Task requirements -
Of the entries below, return only those lines from the line with "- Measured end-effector" to the line with "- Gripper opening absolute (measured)", exactly, both included.

** Data for review follows **

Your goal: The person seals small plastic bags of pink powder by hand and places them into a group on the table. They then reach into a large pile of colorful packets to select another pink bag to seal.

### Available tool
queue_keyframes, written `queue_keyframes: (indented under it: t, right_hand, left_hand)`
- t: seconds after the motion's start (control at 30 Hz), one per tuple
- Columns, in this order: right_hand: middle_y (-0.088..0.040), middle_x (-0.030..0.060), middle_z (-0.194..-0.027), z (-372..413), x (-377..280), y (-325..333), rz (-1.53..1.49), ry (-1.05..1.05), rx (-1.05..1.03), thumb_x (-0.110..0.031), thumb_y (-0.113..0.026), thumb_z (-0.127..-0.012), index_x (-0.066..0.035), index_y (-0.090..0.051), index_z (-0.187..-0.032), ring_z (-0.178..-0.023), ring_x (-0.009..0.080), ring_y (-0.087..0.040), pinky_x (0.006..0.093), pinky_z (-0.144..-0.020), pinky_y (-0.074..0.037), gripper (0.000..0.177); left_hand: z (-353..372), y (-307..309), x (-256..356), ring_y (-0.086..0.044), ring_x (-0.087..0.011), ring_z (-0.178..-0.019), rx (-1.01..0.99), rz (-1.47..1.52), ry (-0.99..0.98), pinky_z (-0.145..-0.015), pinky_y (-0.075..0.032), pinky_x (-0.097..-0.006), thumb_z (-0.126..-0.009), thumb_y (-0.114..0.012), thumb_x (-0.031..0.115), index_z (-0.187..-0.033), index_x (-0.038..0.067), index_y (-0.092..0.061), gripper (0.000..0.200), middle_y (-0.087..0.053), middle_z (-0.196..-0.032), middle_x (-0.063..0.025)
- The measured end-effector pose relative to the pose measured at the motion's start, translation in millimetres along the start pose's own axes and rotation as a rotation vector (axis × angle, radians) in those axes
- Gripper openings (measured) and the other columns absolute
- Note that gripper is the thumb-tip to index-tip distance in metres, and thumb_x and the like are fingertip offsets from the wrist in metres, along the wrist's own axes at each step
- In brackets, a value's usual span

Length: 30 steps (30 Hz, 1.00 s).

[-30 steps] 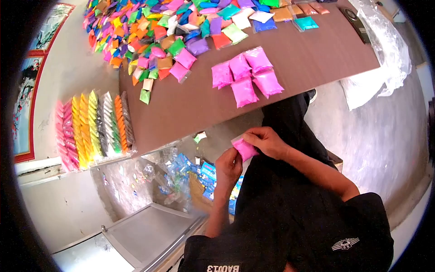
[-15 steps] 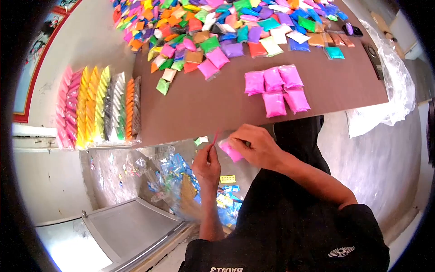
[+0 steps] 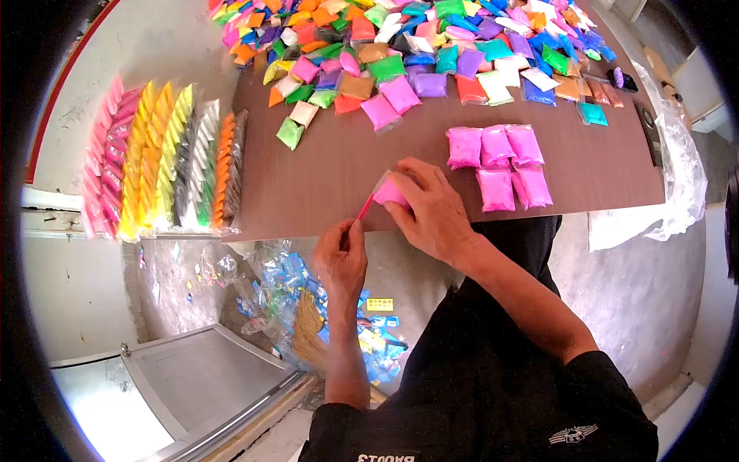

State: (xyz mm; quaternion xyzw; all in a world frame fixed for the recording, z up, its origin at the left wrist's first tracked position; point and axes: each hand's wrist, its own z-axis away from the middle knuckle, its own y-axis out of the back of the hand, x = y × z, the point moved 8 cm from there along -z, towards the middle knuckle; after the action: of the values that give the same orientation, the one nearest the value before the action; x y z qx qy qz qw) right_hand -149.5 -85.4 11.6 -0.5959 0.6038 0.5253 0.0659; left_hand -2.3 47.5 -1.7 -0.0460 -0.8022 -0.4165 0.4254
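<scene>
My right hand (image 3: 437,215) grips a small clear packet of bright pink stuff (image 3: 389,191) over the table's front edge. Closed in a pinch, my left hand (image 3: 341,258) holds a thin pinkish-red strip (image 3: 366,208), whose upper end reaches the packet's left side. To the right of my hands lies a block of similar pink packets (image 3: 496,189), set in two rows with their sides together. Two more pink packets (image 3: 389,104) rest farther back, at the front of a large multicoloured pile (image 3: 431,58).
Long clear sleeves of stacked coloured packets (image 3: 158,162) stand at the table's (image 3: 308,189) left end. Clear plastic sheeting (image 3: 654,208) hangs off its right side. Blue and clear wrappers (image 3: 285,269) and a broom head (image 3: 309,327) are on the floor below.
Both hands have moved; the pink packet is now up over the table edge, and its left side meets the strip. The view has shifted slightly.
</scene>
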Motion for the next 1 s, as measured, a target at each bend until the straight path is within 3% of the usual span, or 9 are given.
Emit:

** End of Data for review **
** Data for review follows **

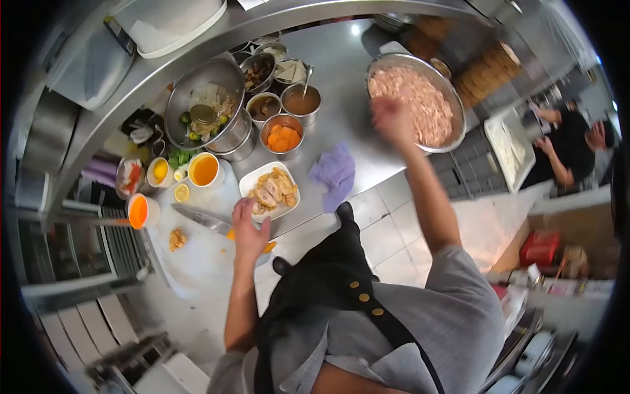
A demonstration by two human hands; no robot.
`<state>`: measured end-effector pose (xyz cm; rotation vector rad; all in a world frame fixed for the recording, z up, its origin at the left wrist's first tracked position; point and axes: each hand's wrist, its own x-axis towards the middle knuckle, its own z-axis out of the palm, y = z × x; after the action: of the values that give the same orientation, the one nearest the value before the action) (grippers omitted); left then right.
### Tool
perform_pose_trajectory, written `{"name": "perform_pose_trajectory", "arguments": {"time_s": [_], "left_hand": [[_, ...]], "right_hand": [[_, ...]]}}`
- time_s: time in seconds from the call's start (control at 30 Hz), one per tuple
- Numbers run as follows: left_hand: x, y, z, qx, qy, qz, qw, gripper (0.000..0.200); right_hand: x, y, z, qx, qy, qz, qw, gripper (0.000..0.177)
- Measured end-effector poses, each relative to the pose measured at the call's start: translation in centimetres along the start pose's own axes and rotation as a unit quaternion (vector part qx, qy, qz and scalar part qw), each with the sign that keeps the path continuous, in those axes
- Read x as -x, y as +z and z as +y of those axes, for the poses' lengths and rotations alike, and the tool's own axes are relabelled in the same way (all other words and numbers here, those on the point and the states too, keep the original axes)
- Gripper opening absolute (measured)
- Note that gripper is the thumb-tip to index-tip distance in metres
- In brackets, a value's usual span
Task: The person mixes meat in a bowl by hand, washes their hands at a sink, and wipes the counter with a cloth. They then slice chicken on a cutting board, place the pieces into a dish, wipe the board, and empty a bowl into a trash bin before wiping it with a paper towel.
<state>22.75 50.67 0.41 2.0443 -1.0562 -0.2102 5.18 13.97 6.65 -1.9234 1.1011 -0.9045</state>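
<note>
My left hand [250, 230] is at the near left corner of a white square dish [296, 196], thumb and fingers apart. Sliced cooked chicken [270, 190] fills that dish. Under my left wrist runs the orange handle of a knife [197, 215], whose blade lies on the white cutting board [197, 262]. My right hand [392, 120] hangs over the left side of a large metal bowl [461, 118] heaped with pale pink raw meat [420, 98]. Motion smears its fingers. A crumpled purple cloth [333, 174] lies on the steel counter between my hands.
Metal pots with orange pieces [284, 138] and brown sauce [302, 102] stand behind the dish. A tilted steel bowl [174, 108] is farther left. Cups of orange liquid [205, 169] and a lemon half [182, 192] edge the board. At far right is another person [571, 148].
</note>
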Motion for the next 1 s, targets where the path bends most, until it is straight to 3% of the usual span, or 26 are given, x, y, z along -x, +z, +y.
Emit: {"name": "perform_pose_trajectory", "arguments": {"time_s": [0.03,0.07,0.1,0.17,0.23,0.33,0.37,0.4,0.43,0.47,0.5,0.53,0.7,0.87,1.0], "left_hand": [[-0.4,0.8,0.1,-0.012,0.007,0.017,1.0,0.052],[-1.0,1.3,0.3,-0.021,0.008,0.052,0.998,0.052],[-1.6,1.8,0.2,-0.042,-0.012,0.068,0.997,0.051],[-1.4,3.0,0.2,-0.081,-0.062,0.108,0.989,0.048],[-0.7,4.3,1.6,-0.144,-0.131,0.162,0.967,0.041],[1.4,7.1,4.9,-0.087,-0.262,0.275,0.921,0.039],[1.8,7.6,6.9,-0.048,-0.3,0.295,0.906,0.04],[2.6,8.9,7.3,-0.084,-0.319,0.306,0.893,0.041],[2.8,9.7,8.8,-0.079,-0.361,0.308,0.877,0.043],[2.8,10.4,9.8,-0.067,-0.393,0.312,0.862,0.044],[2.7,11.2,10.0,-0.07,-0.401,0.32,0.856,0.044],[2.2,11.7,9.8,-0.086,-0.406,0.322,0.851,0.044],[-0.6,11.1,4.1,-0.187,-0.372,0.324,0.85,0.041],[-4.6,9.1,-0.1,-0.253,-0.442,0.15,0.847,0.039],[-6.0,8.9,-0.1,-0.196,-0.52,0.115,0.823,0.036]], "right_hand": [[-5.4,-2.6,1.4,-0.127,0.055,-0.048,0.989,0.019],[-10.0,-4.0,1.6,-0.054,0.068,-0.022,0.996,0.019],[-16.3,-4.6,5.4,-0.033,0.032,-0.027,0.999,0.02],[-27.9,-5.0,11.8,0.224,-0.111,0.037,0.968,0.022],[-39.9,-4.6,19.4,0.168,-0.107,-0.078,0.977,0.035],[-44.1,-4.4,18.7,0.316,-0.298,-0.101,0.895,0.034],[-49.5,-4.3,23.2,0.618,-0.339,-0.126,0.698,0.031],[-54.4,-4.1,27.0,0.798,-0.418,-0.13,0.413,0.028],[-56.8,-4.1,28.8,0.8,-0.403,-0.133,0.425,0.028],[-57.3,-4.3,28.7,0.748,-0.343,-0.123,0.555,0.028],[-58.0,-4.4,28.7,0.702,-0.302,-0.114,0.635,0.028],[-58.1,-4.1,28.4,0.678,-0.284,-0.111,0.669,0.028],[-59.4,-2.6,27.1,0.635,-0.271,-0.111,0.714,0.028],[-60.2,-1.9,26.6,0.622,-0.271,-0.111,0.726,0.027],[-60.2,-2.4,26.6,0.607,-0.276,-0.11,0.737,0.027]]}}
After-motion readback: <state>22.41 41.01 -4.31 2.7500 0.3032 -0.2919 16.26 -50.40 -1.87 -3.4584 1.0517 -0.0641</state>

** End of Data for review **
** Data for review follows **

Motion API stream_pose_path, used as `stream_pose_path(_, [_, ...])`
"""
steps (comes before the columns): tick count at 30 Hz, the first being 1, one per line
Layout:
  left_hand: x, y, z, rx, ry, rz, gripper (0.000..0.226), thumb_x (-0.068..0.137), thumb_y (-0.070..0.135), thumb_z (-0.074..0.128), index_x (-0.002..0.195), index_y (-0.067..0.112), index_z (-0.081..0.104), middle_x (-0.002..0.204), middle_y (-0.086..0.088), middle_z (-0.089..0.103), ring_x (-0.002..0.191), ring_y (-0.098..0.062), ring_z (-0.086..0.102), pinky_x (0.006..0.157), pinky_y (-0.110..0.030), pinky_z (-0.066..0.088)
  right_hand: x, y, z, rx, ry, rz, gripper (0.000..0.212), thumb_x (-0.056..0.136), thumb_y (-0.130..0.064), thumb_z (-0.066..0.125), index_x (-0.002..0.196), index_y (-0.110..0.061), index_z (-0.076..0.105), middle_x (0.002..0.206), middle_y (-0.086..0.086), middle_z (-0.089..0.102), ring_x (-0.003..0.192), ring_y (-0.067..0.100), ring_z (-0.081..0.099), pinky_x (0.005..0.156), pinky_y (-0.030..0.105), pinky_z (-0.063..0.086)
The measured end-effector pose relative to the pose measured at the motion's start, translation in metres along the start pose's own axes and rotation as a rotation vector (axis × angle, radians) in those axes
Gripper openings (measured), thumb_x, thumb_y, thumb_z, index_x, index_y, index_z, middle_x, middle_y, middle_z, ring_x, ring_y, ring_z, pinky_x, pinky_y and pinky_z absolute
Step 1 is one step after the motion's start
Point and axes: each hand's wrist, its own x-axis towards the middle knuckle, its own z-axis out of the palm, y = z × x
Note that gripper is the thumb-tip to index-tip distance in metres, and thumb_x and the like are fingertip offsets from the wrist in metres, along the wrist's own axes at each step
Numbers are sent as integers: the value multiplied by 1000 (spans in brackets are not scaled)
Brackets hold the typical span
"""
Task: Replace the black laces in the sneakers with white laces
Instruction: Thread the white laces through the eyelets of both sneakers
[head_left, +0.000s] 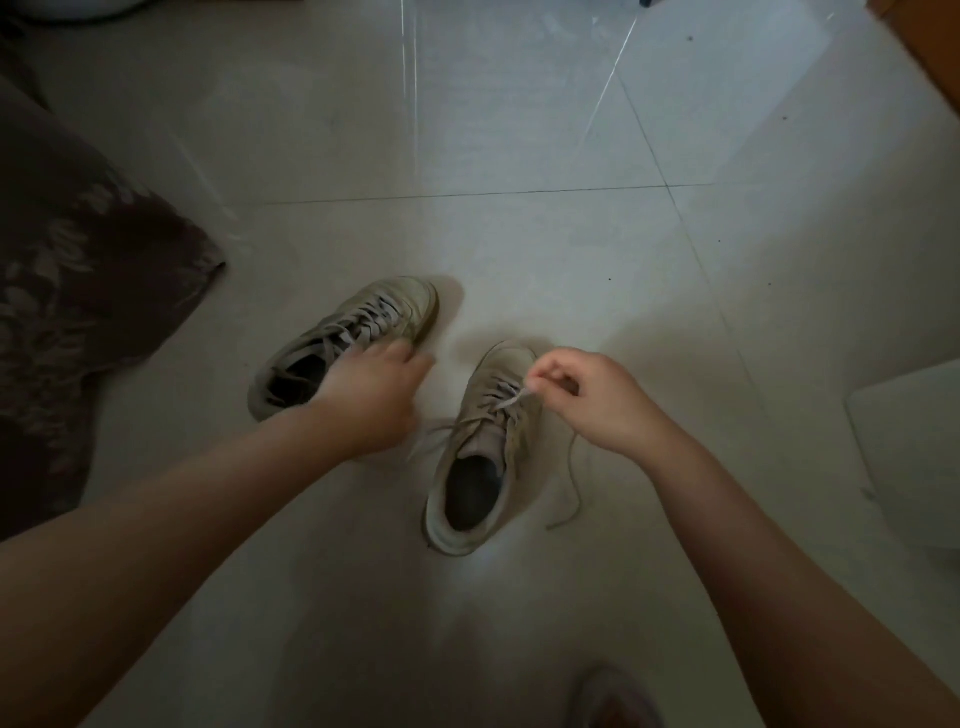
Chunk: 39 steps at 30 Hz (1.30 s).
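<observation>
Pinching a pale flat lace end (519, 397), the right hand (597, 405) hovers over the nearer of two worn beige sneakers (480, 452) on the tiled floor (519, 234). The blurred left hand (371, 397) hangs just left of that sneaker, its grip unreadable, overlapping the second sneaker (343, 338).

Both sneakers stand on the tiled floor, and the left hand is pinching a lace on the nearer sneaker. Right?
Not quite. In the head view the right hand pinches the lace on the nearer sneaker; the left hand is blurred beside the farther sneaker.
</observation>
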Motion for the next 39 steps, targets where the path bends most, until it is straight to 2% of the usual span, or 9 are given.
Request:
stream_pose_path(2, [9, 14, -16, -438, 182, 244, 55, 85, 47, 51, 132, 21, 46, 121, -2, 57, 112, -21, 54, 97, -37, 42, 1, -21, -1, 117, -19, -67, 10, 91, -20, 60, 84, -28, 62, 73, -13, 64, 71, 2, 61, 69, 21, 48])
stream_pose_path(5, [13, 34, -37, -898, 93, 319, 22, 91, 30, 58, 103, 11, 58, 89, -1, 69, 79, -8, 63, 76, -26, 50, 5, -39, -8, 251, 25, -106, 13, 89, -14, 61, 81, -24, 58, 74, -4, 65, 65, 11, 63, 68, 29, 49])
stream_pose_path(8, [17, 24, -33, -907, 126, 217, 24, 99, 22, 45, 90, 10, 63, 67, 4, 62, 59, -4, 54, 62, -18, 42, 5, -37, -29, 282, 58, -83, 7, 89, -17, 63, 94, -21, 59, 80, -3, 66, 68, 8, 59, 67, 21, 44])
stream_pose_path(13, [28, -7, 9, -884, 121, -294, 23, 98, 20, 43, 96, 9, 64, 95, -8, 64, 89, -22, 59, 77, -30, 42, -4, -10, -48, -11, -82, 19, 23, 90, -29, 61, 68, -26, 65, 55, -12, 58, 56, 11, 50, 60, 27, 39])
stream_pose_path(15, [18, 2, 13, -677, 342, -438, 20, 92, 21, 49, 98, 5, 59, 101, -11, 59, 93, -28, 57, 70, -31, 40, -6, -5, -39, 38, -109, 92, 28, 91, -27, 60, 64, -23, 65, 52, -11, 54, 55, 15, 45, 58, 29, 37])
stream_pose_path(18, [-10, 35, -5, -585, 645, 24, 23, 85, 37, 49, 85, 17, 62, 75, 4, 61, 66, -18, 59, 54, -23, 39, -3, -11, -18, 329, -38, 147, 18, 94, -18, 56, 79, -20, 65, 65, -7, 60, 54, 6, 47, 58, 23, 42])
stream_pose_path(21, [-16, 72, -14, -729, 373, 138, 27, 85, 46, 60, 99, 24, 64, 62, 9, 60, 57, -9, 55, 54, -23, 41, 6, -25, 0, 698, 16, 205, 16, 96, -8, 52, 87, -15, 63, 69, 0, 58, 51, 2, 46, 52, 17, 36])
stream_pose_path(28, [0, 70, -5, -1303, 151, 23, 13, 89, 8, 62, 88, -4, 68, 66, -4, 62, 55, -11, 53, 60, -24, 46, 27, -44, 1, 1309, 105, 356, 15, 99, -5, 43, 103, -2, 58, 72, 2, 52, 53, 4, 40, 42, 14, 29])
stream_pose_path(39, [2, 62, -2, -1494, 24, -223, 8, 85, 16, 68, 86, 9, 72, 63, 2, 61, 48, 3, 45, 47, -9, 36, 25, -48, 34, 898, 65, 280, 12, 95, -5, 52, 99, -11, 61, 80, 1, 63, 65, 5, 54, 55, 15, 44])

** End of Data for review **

Result -
- Measured end-effector poses, each relative to the pose measured at the call's start: translation in centimetres along the start pose's own axes and rotation as a unit quaternion (vector part qx, qy, qz and scalar part qw), each with the sign that keeps the path continuous, in those axes
- Read x as -x, y as +z and z as +y of those axes, for the poses' lengths and rotations alike, and the tool's own axes are relabelled in the same way (all other words and numbers here, those on the point and the states too, keep the original axes)
- Gripper opening absolute (measured)

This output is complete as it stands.